Before that I was getting another exception which was
WebSecurityConfigurers must be unique. Order of 100 was already used
I am not getting what I am doing wrong in integrating Spring Security with Java EE 6. I am new to Spring so may be I am doing a blunder which seems obvious to me.
My web.xml file is:
<?xml version="1.0" encoding="UTF-8"?>
<web-app xmlns="http://java.sun.com/xml/ns/javaee"
xmlns:web="http://java.sun.com/xml/ns/javaee/web-app_3_0.xsd"
xmlns:xsi="http://www.w3.org/2001/XMLSchema-instance"
xsi:schemaLocation="http://java.sun.com/xml/ns/javaee http://java.sun.com/xml/ns/javaee/web-app_3_0.xsd"
id="rest-sec" version="3.0">
<display-name>rest</display-name>
<!-- Spring security -->
<listener>
<listener-class>org.springframework.security.web.session.HttpSessionEventPublisher</listener-class>
</listener>
<filter>
<filter-name>springSecurityFilterChain</filter-name>
<filter-class>org.springframework.web.filter.DelegatingFilterProxy</filter-class>
</filter>
<filter-mapping>
<filter-name>springSecurityFilterChain</filter-name>
<url-pattern>/*</url-pattern>
</filter-mapping>
<filter>
<filter-name>etagFilter</filter-name>
<filter-class>org.springframework.web.filter.ShallowEtagHeaderFilter</filter-class>
</filter>
<filter-mapping>
<filter-name>etagFilter</filter-name>
<url-pattern>/api/*</url-pattern>
</filter-mapping>
<!-- rest -->
<servlet>
<servlet-name>rest</servlet-name>
<servlet-class>org.springframework.web.servlet.DispatcherServlet</servlet-class>
<init-param>
<param-name>contextClass</param-name>
<param-value>org.springframework.web.context.support.AnnotationConfigWebApplicationContext</param-value>
</init-param>
<init-param>
<param-name>contextConfigLocation</param-name>
<param-value>com.labs.entities</param-value> <!-- won't find anything -->
</init-param>
<init-param>
<param-name>dispatchOptionsRequest</param-name>
<param-value>true</param-value>
</init-param>
<load-on-startup>1</load-on-startup>
</servlet>
<servlet-mapping>
<servlet-name>rest</servlet-name>
<url-pattern>/api/*</url-pattern>
</servlet-mapping>
<!-- Disables servlet container welcome file handling. Needed for compatibility
with Servlet 3.0 and Tomcat 7.0 -->
<welcome-file-list>
<welcome-file />
</welcome-file-list>
</web-app>
java.lang.IllegalStateException: No WebApplicationContext found: no ContextLoaderListener registered?
You need to tell the filter where to look for your context (it's default is to look in a place that is not used by the servlet you created).

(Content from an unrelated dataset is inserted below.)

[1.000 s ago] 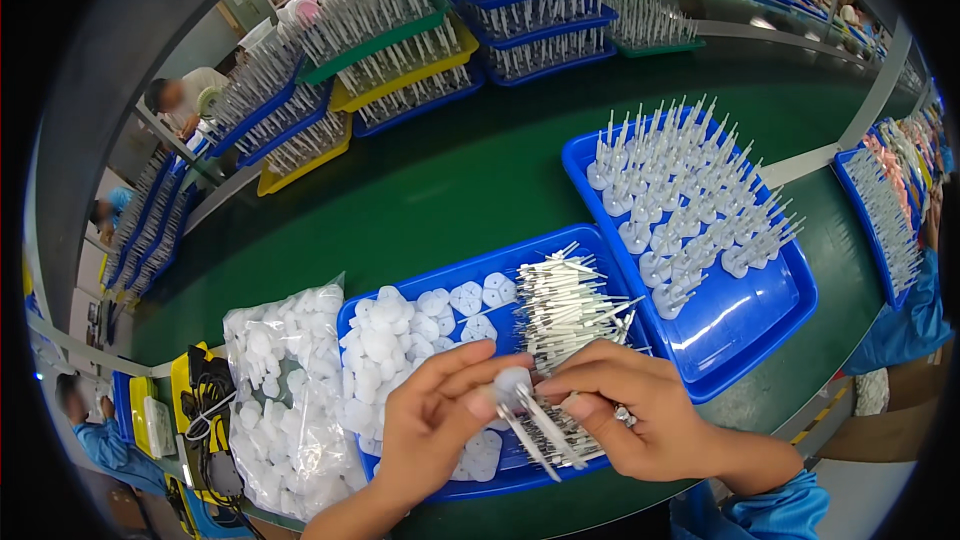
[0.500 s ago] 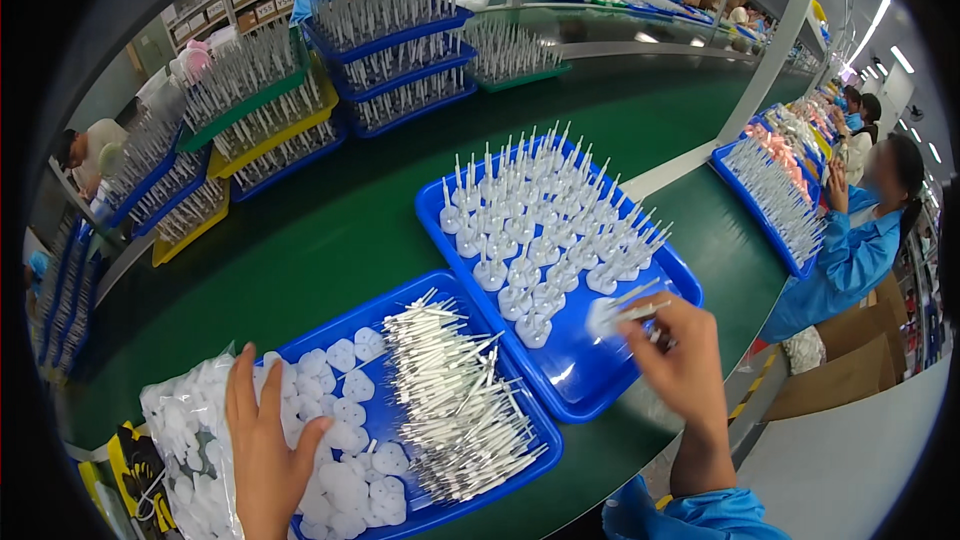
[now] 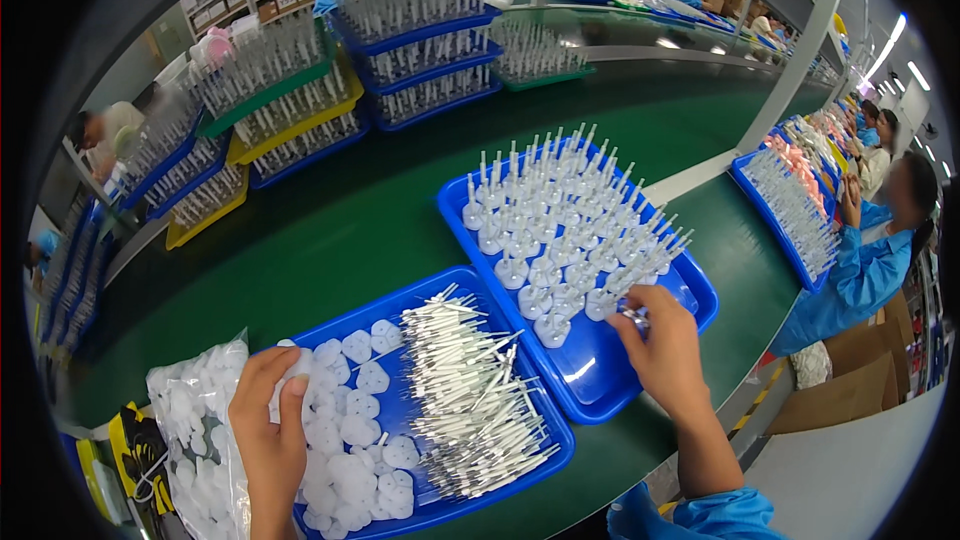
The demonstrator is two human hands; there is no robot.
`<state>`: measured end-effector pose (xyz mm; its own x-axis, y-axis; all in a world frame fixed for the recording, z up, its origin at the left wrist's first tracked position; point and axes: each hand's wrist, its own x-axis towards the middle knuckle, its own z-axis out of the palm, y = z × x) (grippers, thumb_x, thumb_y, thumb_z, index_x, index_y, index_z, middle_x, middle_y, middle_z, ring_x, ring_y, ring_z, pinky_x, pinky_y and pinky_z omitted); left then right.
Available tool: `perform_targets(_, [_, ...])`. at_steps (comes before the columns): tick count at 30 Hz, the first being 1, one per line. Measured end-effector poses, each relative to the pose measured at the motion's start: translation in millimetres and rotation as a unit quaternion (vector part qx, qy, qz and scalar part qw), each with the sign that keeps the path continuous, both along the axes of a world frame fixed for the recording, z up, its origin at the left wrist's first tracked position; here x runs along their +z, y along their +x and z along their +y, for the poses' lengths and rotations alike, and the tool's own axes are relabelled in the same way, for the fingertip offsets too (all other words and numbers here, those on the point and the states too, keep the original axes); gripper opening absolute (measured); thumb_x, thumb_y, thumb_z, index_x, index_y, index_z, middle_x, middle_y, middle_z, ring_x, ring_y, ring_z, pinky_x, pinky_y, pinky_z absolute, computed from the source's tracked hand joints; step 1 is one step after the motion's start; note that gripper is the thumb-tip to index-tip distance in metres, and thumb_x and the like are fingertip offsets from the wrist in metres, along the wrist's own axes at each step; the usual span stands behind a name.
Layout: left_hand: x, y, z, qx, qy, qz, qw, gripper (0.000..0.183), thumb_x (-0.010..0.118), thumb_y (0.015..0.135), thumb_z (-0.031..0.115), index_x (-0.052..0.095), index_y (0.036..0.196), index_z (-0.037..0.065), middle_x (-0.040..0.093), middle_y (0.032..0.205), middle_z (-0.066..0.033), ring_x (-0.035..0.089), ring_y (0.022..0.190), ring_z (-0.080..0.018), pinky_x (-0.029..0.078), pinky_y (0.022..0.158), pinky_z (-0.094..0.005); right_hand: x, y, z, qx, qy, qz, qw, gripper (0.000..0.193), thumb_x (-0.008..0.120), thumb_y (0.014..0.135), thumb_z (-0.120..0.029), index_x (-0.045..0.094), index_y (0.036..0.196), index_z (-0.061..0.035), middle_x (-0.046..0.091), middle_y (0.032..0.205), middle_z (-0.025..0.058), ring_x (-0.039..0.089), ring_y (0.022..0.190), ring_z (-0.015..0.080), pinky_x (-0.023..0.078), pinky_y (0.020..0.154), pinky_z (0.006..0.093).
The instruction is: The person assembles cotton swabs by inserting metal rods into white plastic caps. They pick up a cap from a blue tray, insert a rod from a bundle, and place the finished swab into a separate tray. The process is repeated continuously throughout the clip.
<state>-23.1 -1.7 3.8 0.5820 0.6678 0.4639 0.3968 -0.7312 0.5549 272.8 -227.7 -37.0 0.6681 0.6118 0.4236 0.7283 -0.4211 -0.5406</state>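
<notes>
My left hand has its thumb and fingers closed around a white plastic disc, above the loose white discs in the near blue tray. Beside those discs lies a thick heap of thin white sticks. Over the second blue tray, my right hand is closed on a small shiny thing whose kind I cannot make out. Next to its fingertips stand several rows of discs with upright sticks, base down.
A clear plastic bag of white discs lies at the left, by a black-and-yellow item. Stacked trays of upright sticks stand across the green table. A co-worker in blue sits at the right behind another tray.
My right hand has let go of a disc with a stick, which now stands among the others in the tray. My left hand has gone from spread fingers to closed on a disc.
</notes>
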Motion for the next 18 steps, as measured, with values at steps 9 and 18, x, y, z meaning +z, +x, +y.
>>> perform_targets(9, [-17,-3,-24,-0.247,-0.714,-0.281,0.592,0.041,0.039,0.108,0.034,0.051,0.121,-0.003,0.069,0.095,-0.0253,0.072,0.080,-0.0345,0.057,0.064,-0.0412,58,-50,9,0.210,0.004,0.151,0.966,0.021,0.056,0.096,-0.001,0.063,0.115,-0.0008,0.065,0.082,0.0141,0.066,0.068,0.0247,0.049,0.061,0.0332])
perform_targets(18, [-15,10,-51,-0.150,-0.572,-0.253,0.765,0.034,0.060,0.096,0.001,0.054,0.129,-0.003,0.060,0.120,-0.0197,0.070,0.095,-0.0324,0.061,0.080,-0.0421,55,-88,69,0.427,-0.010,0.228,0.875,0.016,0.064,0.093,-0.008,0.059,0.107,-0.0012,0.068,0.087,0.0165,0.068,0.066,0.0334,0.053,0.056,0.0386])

In your filter add an init param:
<init-param>
<param-name>contextAttribute</param-name>
<param-value>org.springframework.web.servlet.FrameworkServlet.CONTEXT.spring</param-value>
</init-param>
WebSecurityConfigurers must be unique. Order of 100 was already used
Do you have 2 beans of type WebSecurityConfigurerAdapter? Or is your UserDetailsSecurityConfig being loaded twice?